Exercise goal
Retype all of the data word for word, without pictures.

Records for this exercise
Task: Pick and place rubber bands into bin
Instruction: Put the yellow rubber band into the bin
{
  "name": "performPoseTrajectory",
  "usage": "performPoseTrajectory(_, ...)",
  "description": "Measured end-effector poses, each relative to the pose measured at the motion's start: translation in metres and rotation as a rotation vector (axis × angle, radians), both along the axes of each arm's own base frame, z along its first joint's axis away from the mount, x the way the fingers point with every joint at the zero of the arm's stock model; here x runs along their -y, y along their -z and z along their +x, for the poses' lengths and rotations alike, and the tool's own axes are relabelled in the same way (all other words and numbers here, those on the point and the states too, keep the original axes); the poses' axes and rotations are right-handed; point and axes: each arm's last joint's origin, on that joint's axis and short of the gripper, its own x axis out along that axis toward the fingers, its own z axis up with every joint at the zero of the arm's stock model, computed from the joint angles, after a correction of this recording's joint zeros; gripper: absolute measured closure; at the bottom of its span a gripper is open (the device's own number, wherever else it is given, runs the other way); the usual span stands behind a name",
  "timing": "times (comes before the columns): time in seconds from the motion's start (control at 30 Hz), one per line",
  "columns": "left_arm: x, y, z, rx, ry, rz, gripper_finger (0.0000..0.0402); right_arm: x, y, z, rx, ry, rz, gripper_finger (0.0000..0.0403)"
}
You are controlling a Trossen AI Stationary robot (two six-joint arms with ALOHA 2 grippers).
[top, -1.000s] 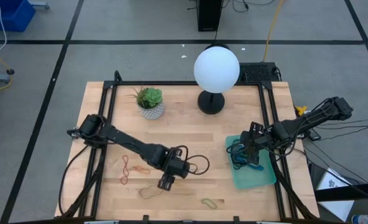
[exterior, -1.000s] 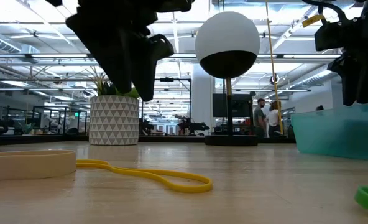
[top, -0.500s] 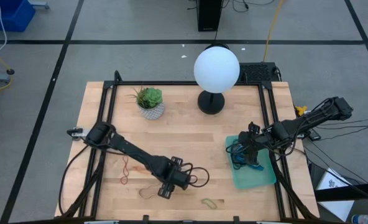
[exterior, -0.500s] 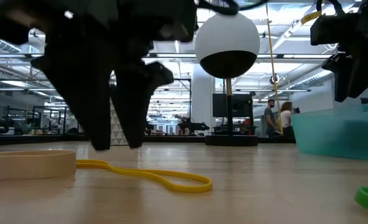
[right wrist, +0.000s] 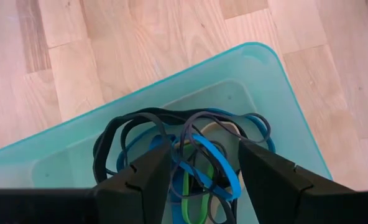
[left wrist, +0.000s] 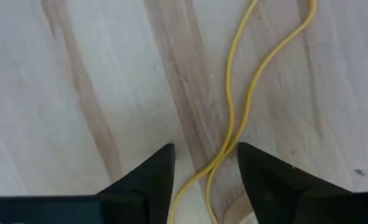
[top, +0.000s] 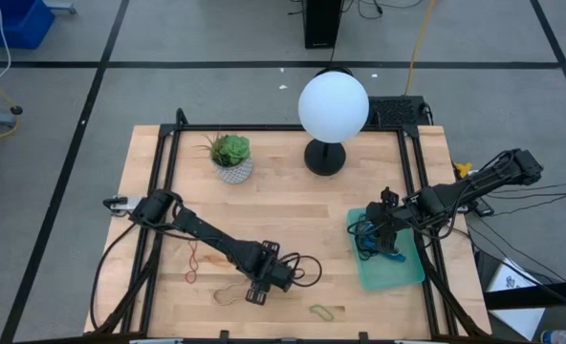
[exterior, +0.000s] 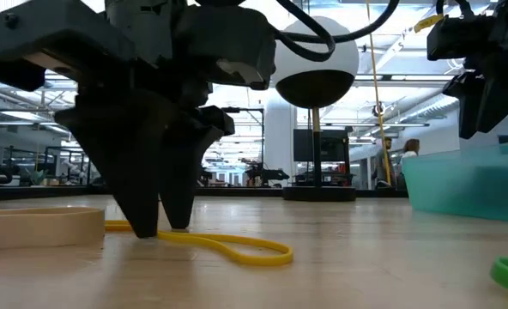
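A thin yellow rubber band (left wrist: 237,99) lies flat on the wooden table, near its front edge. My left gripper (left wrist: 206,165) points down with its fingertips at the table top (exterior: 161,230), open, one finger on each side of the band's crossed strands. Several black, blue, grey and green bands (right wrist: 196,149) lie heaped in the teal bin (top: 402,272) at the right. My right gripper (right wrist: 202,168) hangs open above that heap, clear of it. My left gripper comes from above, with its fingers (left wrist: 153,177) astride the yellow band where its two strands cross (left wrist: 224,152). The band lies slack on the table. I cannot tell whether the fingers touch it.
A red band (top: 194,256), an orange one (top: 189,277) and a yellow-green one (top: 322,311) lie loose on the table. A broad tan band (exterior: 39,227) lies close to the low camera. At the back stand a potted plant (top: 232,170) and a globe lamp (top: 333,105).
My left gripper has sunk toward the table's near edge until its fingertips reached the table top at the yellow band. Its fingers have drawn somewhat closer together. The band has not moved.
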Motion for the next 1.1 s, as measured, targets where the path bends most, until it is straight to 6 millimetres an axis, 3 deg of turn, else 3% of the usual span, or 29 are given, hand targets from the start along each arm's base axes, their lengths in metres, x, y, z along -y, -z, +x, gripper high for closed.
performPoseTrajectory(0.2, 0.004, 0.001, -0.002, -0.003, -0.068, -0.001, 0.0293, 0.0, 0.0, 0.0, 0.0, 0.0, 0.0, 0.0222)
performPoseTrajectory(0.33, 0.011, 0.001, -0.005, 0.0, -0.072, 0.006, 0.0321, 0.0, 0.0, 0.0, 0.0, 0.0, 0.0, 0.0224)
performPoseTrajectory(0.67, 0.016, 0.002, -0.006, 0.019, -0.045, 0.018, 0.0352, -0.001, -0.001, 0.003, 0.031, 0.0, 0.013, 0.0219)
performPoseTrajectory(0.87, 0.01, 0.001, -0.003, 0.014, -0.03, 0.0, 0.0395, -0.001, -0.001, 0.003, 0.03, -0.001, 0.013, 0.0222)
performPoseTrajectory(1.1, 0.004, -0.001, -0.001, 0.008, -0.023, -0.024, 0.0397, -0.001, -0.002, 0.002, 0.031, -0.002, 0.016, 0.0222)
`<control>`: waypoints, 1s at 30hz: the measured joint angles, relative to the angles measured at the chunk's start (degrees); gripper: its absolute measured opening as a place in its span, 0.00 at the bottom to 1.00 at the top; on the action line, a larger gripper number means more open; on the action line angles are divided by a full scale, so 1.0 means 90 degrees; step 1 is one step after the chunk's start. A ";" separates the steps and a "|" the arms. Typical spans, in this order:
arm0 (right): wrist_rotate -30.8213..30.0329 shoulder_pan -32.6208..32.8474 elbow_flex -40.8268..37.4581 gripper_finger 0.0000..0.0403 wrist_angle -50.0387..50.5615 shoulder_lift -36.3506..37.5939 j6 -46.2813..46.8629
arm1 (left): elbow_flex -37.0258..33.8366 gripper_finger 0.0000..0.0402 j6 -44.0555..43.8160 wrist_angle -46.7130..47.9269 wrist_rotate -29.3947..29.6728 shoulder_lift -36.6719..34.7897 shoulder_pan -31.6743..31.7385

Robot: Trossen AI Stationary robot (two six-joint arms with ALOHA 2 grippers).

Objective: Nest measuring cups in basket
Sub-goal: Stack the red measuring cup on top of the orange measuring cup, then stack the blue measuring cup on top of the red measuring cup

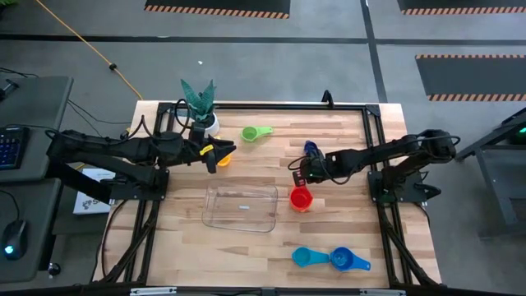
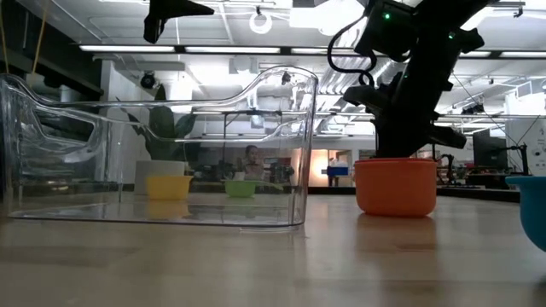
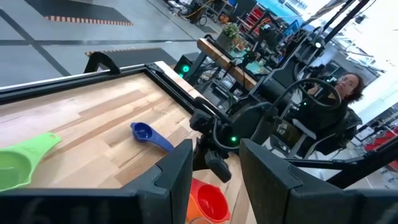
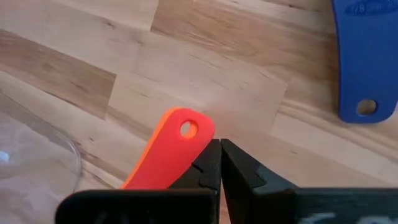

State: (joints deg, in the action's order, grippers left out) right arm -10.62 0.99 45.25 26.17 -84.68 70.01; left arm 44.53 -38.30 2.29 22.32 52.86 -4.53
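Note:
The red cup [image 1: 302,199] stands upright on the table just right of the clear basket [image 1: 241,207], its handle [image 4: 177,143] pointing toward the far edge. My right gripper [image 4: 219,144], shut, points steeply down beside the holed end of that handle. My left gripper [image 1: 223,150] hangs open high above the yellow cup [image 2: 168,186], with nothing between its fingers [image 3: 177,180]. On the table also lie a green cup [image 1: 256,133], a dark blue cup [image 1: 311,150] and two light blue cups [image 1: 308,257]. My right gripper's shut fingers [image 4: 208,163] come from above, slanting down, and stand right against the side of the red cup's handle near its holed end [image 4: 186,129]. Whether they touch it I cannot tell. The cup rests on its base on the table.
A white pot with a green plant [image 1: 200,107] stands at the far left, close to my left gripper. The dark blue cup's handle [image 4: 364,62] lies near my right gripper. Bare wood lies between the basket and the near edge.

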 joint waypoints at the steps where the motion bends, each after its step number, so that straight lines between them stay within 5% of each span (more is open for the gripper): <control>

Written response
Task: Pick and place rubber bands into bin
Instruction: Put the yellow rubber band into the bin
{
  "name": "performPoseTrajectory",
  "usage": "performPoseTrajectory(_, ...)",
  "description": "Measured end-effector poses, each relative to the pose measured at the motion's start: translation in metres and rotation as a rotation vector (axis × angle, radians), both along the axes of each arm's own base frame, z along its first joint's axis away from the mount, x the way the fingers point with every joint at the zero of the arm's stock model; here x runs along their -y, y along their -z and z along their +x, for the poses' lengths and rotations alike, and the tool's own axes are relabelled in the same way (all other words and numbers here, those on the point and the states too, keep the original axes); the poses' axes and rotations are right-handed; point and axes: each arm's last joint's origin, on that joint's axis and short of the gripper, its own x axis out along that axis toward the fingers, its own z axis up with every joint at the zero of the arm's stock model, computed from the joint angles, after a correction of this recording's joint zeros; gripper: absolute measured closure; at the bottom of its span a gripper is open (the device's own number, wherever else it is given, runs the other way); the usual span stands behind a name",
  "timing": "times (comes before the columns): time in seconds from the motion's start (control at 30 Hz), one per line",
  "columns": "left_arm: x, y, z, rx, ry, rz, gripper_finger (0.0000..0.0402); right_arm: x, y, z, rx, ry, rz, gripper_finger (0.0000..0.0403)"
}
You are controlling a Trossen AI Stationary robot (two six-joint arms with ALOHA 2 grippers).
[top, -1.000s] 
[exterior, -1.000s] 
[top, -0.500s] 
[exterior, -0.500s] 
[right wrist, +0.000s] 
[left wrist, +0.000s] 
[top, +0.000s] 
[exterior, +0.000s] 
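A thin yellow rubber band (left wrist: 237,99) lies flat on the wooden table, near its front edge. My left gripper (left wrist: 206,165) points down with its fingertips at the table top (exterior: 161,230), open, one finger on each side of the band's crossed strands. Several black, blue, grey and green bands (right wrist: 196,149) lie heaped in the teal bin (top: 402,272) at the right. My right gripper (right wrist: 202,168) hangs open above that heap, clear of it. My left gripper comes from above, with its fingers (left wrist: 153,177) astride the yellow band where its two strands cross (left wrist: 224,152). The band lies slack on the table. I cannot tell whether the fingers touch it.
A red band (top: 194,256), an orange one (top: 189,277) and a yellow-green one (top: 322,311) lie loose on the table. A broad tan band (exterior: 39,227) lies close to the low camera. At the back stand a potted plant (top: 232,170) and a globe lamp (top: 333,105).
My left gripper has sunk toward the table's near edge until its fingertips reached the table top at the yellow band. Its fingers have drawn somewhat closer together. The band has not moved.
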Motion for the next 1.1 s, as measured, targets where the path bends most, until it is straight to 6 millimetres an axis, 3 deg of turn, else 3% of the usual span, or 29 are given, hand targets from the start along each arm's base axes, their lengths in metres, x, y, z along -y, -z, +x, gripper high for closed.
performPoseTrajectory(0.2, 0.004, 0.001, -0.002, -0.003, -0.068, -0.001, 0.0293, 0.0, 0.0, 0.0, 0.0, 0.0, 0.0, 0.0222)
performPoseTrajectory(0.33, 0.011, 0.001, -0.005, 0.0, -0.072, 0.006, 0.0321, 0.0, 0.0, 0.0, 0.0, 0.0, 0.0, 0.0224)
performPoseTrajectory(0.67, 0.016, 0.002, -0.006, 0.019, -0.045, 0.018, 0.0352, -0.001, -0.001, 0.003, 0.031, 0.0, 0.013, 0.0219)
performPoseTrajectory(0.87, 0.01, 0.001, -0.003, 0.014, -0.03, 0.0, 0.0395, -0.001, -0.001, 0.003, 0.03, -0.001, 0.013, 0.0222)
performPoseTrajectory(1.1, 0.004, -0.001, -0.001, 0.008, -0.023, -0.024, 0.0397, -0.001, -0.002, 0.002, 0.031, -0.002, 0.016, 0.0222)
`<control>`: waypoints, 1s at 30hz: the measured joint angles, relative to the angles measured at the chunk's start (degrees); gripper: its absolute measured opening as a place in its span, 0.00 at the bottom to 1.00 at the top; on the action line, a larger gripper number means more open; on the action line angles are divided by a full scale, so 1.0 means 90 degrees; step 1 is one step after the chunk's start. A ";" separates the steps and a "|" the arms. Typical spans, in this order:
arm0 (right): wrist_rotate -30.8213..30.0329 shoulder_pan -32.6208..32.8474 elbow_flex -40.8268..37.4581 gripper_finger 0.0000..0.0403 wrist_angle -50.0387..50.5615 shoulder_lift -36.3506..37.5939 j6 -46.2813..46.8629
arm1 (left): elbow_flex -37.0258..33.8366 gripper_finger 0.0000..0.0402 j6 -44.0555..43.8160 wrist_angle -46.7130..47.9269 wrist_rotate -29.3947..29.6728 shoulder_lift -36.6719..34.7897 shoulder_pan -31.6743..31.7385

Robot: Trossen AI Stationary robot (two six-joint arms with ALOHA 2 grippers).

Objective: Nest measuring cups in basket
Sub-goal: Stack the red measuring cup on top of the orange measuring cup, then stack the blue measuring cup on top of the red measuring cup


State: (joints deg, in the action's order, grippers left out) right arm -10.62 0.99 45.25 26.17 -84.68 70.01; left arm 44.53 -38.30 2.29 22.32 52.86 -4.53
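Note:
The red cup [image 1: 302,199] stands upright on the table just right of the clear basket [image 1: 241,207], its handle [image 4: 177,143] pointing toward the far edge. My right gripper [image 4: 219,144], shut, points steeply down beside the holed end of that handle. My left gripper [image 1: 223,150] hangs open high above the yellow cup [image 2: 168,186], with nothing between its fingers [image 3: 177,180]. On the table also lie a green cup [image 1: 256,133], a dark blue cup [image 1: 311,150] and two light blue cups [image 1: 308,257]. My right gripper's shut fingers [image 4: 208,163] come from above, slanting down, and stand right against the side of the red cup's handle near its holed end [image 4: 186,129]. Whether they touch it I cannot tell. The cup rests on its base on the table.
A white pot with a green plant [image 1: 200,107] stands at the far left, close to my left gripper. The dark blue cup's handle [image 4: 364,62] lies near my right gripper. Bare wood lies between the basket and the near edge.
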
 joint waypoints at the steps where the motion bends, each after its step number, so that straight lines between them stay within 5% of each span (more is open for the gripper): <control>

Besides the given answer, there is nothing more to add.